Hi all,
I am learning Nim coming from Python and R as a data scientist. As I am a big proponent of learning by doing, I am, or trying to, implementing some small libraries.
My current project is a converter of deeply nested JSON object to DataFrame/flatfile format. I have a working python implementation but it is too slow for 'larger', 10k+ lines, JSON files.
The flatfile variant is intended to have rows that represent a level in the JSON. For this to work I need a object that can grow in size and hold mixed types.
My approach is to use a Row object that has an attribute elements that is a sequence. As, to the best of my knowledge, sequences cannot hold more that on type, I want to create a sequence that holds references to Element objects which have an attribute of a generic type.

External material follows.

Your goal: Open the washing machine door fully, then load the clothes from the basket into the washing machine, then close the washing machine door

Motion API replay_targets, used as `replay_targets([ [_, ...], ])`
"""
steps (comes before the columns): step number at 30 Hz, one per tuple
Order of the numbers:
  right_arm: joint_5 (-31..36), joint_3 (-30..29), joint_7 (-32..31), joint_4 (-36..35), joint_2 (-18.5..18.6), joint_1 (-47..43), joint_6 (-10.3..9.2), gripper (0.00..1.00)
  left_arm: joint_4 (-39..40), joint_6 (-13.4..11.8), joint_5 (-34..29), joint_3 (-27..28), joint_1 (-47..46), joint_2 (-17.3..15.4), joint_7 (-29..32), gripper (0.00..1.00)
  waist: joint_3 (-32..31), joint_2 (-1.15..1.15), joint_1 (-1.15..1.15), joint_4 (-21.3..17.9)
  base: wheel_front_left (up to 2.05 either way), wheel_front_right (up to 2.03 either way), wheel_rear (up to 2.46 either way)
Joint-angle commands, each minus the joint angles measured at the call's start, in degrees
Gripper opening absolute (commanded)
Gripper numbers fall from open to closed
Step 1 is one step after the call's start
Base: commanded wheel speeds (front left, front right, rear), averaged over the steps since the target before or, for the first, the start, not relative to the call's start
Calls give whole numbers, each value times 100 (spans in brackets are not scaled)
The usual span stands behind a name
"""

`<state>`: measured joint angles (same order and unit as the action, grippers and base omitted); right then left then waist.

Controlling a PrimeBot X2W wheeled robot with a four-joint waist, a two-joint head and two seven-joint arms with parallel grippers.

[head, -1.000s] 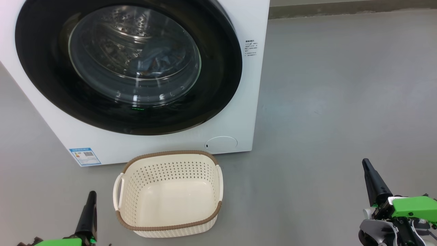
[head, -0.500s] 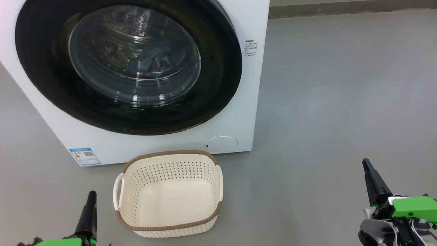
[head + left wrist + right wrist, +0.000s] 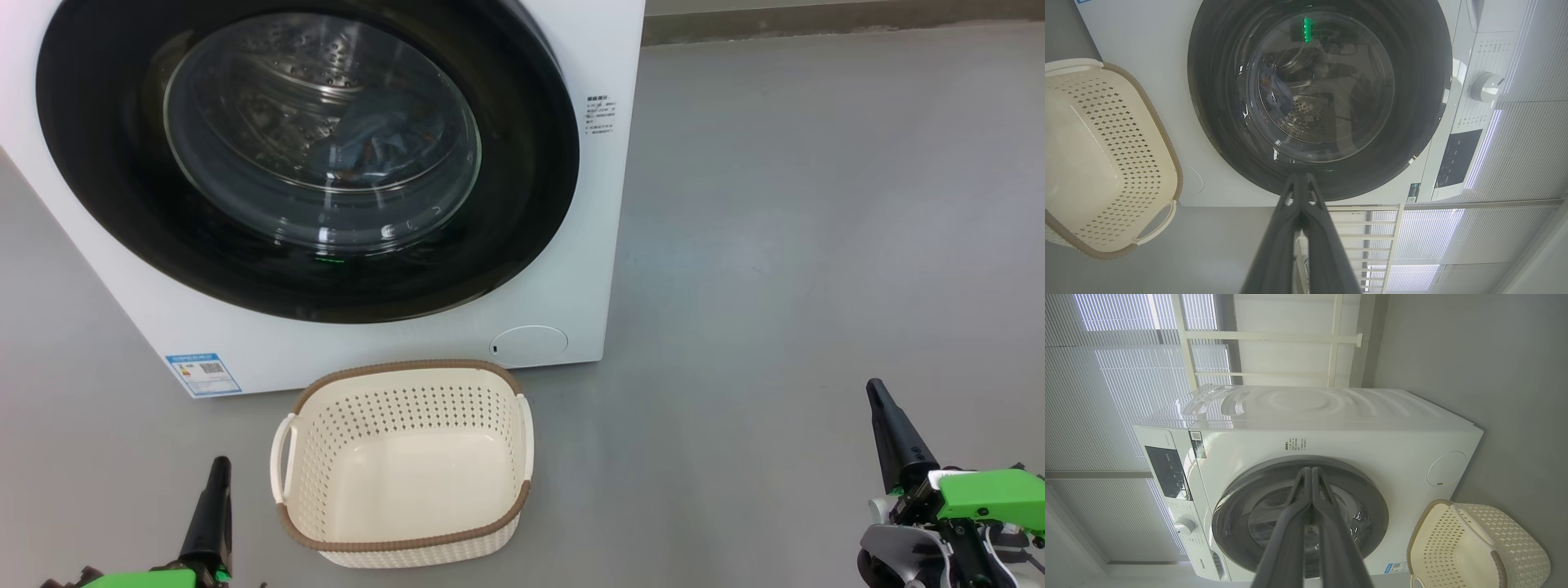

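Washing machine door (image 3: 318,139), round, glossy black rim, clear glass bowl: shut flush on big white washing machine (image 3: 588,245). Light-blue clothes (image 3: 375,143) inside steel drum (image 3: 302,73), behind glass. Cream perforated plastic basket (image 3: 408,365) on grey floor (image 3: 775,245) just before machine, bottom bare. Left end effector (image 3: 219,465), right end effector (image 3: 875,388): fingers pressed together, gripping nothing, flanking basket.

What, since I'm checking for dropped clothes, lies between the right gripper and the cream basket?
Just bare grey floor: the head view has nothing lying on the stretch between the right gripper, jaws shut, and the cream-white perforated plastic basket.
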<state>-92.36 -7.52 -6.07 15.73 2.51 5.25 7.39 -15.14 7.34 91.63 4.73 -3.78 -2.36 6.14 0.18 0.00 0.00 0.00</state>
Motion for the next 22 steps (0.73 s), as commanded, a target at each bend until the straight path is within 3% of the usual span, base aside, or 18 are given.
replay_targets([
  [1,17,103,-39,-171,43,93,10,0,111,14,48,185,-242,-52,40,0,0,0,0,0,0,0,0],
  [22,19,100,-41,-171,41,93,10,0,111,14,48,186,-242,-52,40,0,0,0,0,0,0,0,0],
])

Each element is essentialy a single JSON type (int, float, bool, string) and the name of the closest parent, i.e. dict key. My approach is inspired by (py)Spark row implementation, https://spark.apache.org/docs/1.1.1/api/python/pyspark.sql.Row-class.html.
However, I can't seem to get this working, I have tried making multiple type specific elements and a reference but I could not get the seq to accept a ref to those elements as a type.
Ideally, I would like to have something like below.:
type Element = ref ElementObj ElementObj*[T] = object parent: string data: T type Row* = ref object columns: seq[string] elements: seq[Element] proc newElement*[T](parent: string, data: T): ref ElementObj[T] = new(result) result.parent = parent result.data = data var element = newElement("index", 12) echo element.parent echo element.data # The above compiles, when including the below it does not proc newRow*(): Row = new(result) result.columns = @[] result.elements = @[] var row = newRow()
I get the following compile error:
Error: invalid type: 'ElementObj' in this context: 'proc (): Row' for proc
I have tried different variations and objects but I can't seem to get it to work. Help would be much appreciated. I am very open to changing my approach if this is impossible, inefficient or otherwise ill-advised.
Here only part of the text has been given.